= Nc/Nga mice model =

Nc/Nga is an inbred mouse model bred in Japan at Nagoya University in 1957. It is used as a human atopic dermatitis model for its biological properties.

If kept under so called conventional conditions these mice develop skin lesions clinically and histologically very similar to human atopic dermatitis. The hair of these mice is rougher—especially on the head and dorsal skin. Erythema, haemorrhage, excoriation, erosion, scaling, and dryness are observed almost everywhere on the body—mainly on the face and ears. These symptoms do not develop if these mice are kept under specific pathogen free (SPF) conditions. This supports the theory that atopic dermatitis development is influenced by both genetic predisposition and environment. The production of serum IgE is several times higher in mice kept under conventional condition than in those from SPF conditions. High level of serum IgE is typical for human dermatitis too.

The lesional skin shows hyperkeratosis in the epidermis. Another trade mark is heavy cell infiltrate in the dermis. This infiltrate consists mainly of Cd4-positive t-lymphocytes with less Cd8-positive t-lymphocytes and macrophages. Infiltration of these cells leads to higher activation of mast cells. Higher production of certain chemokines, cytokines, and respective receptors is also typical. Notably production of TARC (thymus- and activation-regulated chemokine) is significantly higher. This chemokine plays an important role in lesion pathogenesis. Cells infiltrating dermis produce cytokines typical for Th2 polarization especially IL-4 and IL-5. Considering receptors, CCR3 and CCR5 are expressed in both lesional and nonlesional skin but CCR5 is higher in lesional skin. CCR4 is receptor typically expressed in lesional skin only. CCR4 is a receptor for TARC. These differences in chemokines and cytokines production are observed only in Nc/Nga mice kept under conventional conditions.
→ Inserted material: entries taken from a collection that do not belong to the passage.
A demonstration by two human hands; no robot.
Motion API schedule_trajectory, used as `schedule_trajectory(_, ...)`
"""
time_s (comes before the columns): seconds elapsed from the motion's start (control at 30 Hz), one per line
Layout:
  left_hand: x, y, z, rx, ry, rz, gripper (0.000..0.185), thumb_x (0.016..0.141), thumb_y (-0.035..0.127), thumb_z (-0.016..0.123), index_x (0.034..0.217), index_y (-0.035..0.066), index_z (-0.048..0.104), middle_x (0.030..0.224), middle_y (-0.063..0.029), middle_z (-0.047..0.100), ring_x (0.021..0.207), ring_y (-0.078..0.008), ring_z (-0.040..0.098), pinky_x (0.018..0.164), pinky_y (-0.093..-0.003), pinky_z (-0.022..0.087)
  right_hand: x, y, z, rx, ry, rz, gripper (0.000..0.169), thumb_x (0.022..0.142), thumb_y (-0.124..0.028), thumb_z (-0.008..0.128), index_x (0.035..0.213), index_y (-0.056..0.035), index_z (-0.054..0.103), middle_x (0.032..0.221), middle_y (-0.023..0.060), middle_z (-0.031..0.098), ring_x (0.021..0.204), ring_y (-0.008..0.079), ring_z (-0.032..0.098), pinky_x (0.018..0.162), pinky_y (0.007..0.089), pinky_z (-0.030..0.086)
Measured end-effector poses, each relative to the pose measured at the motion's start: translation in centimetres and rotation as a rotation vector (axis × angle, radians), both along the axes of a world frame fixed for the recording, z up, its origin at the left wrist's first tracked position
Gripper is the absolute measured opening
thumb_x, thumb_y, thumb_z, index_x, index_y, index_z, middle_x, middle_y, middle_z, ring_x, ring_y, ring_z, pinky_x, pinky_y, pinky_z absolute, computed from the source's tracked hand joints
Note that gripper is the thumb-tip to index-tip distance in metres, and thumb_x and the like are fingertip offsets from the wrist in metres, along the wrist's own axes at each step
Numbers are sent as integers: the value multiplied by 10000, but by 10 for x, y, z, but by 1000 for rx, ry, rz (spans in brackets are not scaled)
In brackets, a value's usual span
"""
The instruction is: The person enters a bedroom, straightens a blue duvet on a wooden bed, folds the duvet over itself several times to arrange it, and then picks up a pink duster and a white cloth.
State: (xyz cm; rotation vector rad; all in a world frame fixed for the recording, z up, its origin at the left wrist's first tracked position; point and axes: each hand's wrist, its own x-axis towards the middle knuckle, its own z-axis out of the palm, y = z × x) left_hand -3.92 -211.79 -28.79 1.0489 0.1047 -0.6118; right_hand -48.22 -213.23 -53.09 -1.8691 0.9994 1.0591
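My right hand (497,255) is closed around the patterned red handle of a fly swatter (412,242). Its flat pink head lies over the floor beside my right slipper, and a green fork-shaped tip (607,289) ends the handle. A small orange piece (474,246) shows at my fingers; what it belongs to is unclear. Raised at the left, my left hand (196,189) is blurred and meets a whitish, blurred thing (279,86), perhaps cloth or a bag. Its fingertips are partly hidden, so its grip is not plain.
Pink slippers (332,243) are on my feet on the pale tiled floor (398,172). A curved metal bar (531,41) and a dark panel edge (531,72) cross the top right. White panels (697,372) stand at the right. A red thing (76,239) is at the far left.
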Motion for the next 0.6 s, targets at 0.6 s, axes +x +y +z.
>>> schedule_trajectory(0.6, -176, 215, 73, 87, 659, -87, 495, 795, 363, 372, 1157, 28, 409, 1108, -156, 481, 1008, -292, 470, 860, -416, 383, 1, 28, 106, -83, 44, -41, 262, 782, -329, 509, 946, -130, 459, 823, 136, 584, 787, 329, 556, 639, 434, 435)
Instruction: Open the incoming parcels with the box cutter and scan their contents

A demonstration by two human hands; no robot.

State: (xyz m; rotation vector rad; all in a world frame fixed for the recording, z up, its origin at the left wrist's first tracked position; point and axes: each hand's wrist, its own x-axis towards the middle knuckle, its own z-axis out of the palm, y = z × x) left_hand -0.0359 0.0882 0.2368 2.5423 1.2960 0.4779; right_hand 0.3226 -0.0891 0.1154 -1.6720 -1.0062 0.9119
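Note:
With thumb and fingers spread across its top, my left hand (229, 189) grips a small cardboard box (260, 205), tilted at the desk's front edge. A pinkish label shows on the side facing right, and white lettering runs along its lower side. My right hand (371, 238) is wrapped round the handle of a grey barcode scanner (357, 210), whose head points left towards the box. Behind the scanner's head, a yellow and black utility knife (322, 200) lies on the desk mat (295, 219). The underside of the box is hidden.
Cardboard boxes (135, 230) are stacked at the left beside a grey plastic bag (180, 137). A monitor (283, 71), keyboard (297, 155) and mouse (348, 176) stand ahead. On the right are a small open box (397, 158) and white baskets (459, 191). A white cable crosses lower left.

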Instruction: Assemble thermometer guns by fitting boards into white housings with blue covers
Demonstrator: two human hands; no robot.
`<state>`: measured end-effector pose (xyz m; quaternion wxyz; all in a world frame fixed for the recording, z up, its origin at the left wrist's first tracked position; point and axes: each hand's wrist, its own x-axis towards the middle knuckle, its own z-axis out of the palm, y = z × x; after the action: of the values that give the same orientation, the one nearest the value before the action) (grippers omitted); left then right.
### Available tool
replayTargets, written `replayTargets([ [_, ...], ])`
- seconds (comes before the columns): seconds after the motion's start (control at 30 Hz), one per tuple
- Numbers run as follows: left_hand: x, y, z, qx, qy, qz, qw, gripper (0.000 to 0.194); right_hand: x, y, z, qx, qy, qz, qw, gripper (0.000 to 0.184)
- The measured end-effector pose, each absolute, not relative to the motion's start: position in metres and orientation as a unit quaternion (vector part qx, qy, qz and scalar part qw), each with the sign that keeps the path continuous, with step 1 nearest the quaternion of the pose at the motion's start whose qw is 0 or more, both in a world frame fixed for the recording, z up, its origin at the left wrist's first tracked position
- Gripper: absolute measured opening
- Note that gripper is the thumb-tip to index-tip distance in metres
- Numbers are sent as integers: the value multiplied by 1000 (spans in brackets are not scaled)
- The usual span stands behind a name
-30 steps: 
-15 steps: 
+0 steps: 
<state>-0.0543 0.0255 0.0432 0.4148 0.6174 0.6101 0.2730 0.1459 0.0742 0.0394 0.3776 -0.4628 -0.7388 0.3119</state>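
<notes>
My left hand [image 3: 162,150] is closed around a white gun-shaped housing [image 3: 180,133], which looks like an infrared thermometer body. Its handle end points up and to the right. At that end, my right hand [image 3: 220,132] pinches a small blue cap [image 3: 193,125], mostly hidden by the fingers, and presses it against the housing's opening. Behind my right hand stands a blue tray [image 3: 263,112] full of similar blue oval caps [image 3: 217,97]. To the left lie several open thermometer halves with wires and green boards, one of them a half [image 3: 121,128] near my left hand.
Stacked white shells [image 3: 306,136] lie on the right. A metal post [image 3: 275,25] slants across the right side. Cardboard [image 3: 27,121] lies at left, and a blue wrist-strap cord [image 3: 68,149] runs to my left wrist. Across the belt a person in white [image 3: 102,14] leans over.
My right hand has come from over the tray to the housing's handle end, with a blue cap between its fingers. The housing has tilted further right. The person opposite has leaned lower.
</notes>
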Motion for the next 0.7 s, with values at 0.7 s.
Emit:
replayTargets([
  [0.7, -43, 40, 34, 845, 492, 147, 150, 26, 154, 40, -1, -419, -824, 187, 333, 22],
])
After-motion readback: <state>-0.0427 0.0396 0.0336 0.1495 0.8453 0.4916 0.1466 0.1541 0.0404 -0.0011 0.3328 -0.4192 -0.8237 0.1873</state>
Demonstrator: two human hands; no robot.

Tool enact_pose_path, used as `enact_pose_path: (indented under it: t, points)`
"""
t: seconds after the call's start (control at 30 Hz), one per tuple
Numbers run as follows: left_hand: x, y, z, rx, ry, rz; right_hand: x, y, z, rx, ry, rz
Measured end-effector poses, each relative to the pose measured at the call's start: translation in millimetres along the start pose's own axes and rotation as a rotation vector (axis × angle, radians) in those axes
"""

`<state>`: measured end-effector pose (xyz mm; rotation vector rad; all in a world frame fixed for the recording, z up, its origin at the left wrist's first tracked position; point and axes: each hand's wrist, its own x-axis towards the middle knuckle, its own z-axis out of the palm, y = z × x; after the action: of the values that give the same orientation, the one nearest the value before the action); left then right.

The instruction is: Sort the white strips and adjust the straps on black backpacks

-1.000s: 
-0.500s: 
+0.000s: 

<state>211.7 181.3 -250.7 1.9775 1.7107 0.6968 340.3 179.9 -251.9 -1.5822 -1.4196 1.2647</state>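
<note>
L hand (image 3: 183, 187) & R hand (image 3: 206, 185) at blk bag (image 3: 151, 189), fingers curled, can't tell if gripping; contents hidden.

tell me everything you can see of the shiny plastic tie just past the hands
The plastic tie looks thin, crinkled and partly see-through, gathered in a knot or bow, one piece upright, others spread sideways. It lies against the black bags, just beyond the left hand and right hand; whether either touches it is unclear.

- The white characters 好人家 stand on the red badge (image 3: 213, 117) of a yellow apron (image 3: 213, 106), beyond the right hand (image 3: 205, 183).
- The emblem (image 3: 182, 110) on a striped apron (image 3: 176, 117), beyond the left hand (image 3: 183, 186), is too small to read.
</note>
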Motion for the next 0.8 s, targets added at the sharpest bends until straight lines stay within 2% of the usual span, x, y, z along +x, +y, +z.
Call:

Genetic determinant responsible for atopic dermatitis-like skin lesions is located on chromosome 9. This quantitative trait loci (QTL) was named derm1 and is surrounded by seven genes possibly involved in atopic dermatitis onset and pathogenesis. These seven candidate genes are:

- thymus cell antigen 1 theta (Thy1)

- CD3 antigen delta, epsilon and gamma polypeptide (Cd3d,e,g)

- interleukin-10 receptor alpha (Il10ra)

- interleukin-18

- C-terminal Src kinase (Csk).br>

All these genes or their products more precisely are involved in T lymphocytes development.

Derm1 region is conserved on human chromosome 11q22.2-23.3 and 15q21-25. Nevertheless, no gene directly involved in atopic dermatitis development was located into this locus in humans.